Step by step solution

01

(a) Calculate the joint probability density function (pdf) of X and Y

Since X and Y are independent exponential random variables with rates λ and μ respectively, their joint probability density function (pdf) is the product of their individual pdfs: \(f(x, y) = \lambda e^{-\lambda x} \mu e^{-\mu y}\) for \(x, y \geq 0\).
02

(a) Calculate the conditional pdf of X, given M = X

We have to condition on the event that the minimum of X and Y is X, which happens when X < Y. So, we calculate the conditional pdf f_X(x | M = X) as follows: \(f_{X|M}(x | M=X) = \frac{f(x, y > x)}{P(M = X)}\) = \(\frac{\int_x^\infty \lambda e^{-\lambda x} \mu e^{-\mu y} dy}{P(M = X)}\) Now we need to calculate \(P(M = X)\), which is given by: \(P(M = X) = \int_0^\infty P(X < Y | X = x) f_X(x) dx = \int_0^\infty e^{-\mu x} \lambda e^{-\lambda x} dx = \frac{\lambda}{\lambda + \mu}\) Hence, the conditional pdf is: \(f_{X|M}(x | M=X) = (\lambda + \mu) e^{-x(\lambda + \mu)}\) for \(x \geq 0\).
03

(a) Calculate \(E[M X | M = X]\)

Now we can find the conditional expectation as follows: \(E[M X | M = X] = \int_0^\infty x^2 (\lambda + \mu) e^{-x(\lambda + \mu)} dx\) Applying integration by parts, we get: \(E[M X | M = X] = \frac{2}{(\lambda + \mu)^2}\)
04

(b) Calculate \(E[M X | M = Y]\)

Since \(M = Y\) in this case, we need to find \(E[Y X | M = Y]\).
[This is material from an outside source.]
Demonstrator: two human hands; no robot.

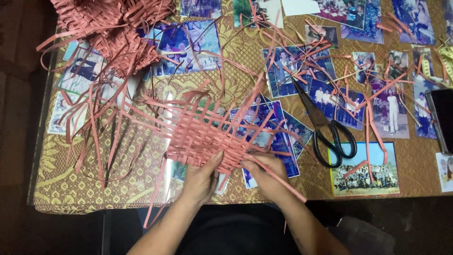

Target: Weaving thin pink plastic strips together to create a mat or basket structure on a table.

First, we find the conditional pdf of Y, given M = Y, similar to what we did for X: \(f_{Y|M}(y | M=Y) = \frac{f(x > y, y)}{P(M = Y)}\) = \(\frac{\int_y^\infty \lambda e^{-\lambda x} \mu e^{-\mu y} dx}{P(M = Y)}\) Notice that \(P(M = Y) = 1 - P(M = X) = \frac{\mu}{\lambda + \mu}\). Therefore, the conditional pdf is: \(f_{Y|M}(y | M=Y) = (\lambda + \mu) e^{-y(\lambda + \mu)}\) for \(y \geq 0\). Now we can find the conditional expectation: \(E[Y X | M = Y] = \int_0^\infty\int_0^y xy (\lambda + \mu)^2 e^{-x(\lambda + \mu)} e^{-y(\lambda + \mu)} dx dy\) \(E[Y X | M = Y] = \frac{\lambda}{\mu} E[M X | M = X] = \frac{2\lambda}{\mu(\lambda + \mu)^2}\)
05

(c) Calculate the Covariance Cov(X, M)

To find the covariance Cov(X, M), we first need to find the marginal pdf of M and the joint pdf of (X,M), and then we can compute the required expectations: \(E[X] = \int_0^\infty x \lambda e^{-\lambda x} dx = \frac{1}{\lambda}\) \(E[M] = P(M = X)E[M | M = X] + P(M = Y)E[M | M = Y] = \frac{1}{\lambda + \mu}\) Where \(E[M | M = X] = \int_0^\infty x (\lambda + \mu) e^{-x(\lambda + \mu)} dx = \frac{1}{\lambda + \mu}\) and \(E[M | M = Y] = \frac{1}{\lambda + \mu}\). Now we calculate the joint expectations: \(E[XM] = E[X M | M = X] P(M = X) + E[X M | M = Y] P(M = Y) = \frac{2}{(\lambda + \mu)^2} \frac{\lambda}{\lambda + \mu} + \frac{2\lambda}{(\lambda + \mu)^2 \mu} \frac{\mu}{\lambda + \mu}\) \(E[XM] = \frac{1}{(\lambda + \mu)^2}\) Finally, we find the covariance: \(\operatorname{Cov}(X, M) = E[XM] - E[X]E[M] = \frac{1}{(\lambda + \mu)^2} - \frac{1}{\lambda(\lambda + \mu)} = \frac{\mu}{\lambda(\lambda + \mu)^2}\)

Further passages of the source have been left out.